• [Data segment]:
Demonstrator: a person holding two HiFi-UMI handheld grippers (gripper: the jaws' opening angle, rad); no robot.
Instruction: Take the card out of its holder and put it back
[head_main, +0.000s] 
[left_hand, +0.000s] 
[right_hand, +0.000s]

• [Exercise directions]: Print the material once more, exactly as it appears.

• [Response]:
Demonstrator: a person holding two HiFi-UMI handheld grippers (gripper: the jaws' opening angle, rad); no robot.
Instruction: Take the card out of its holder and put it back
[head_main, +0.000s] 
[left_hand, +0.000s] 
[right_hand, +0.000s]

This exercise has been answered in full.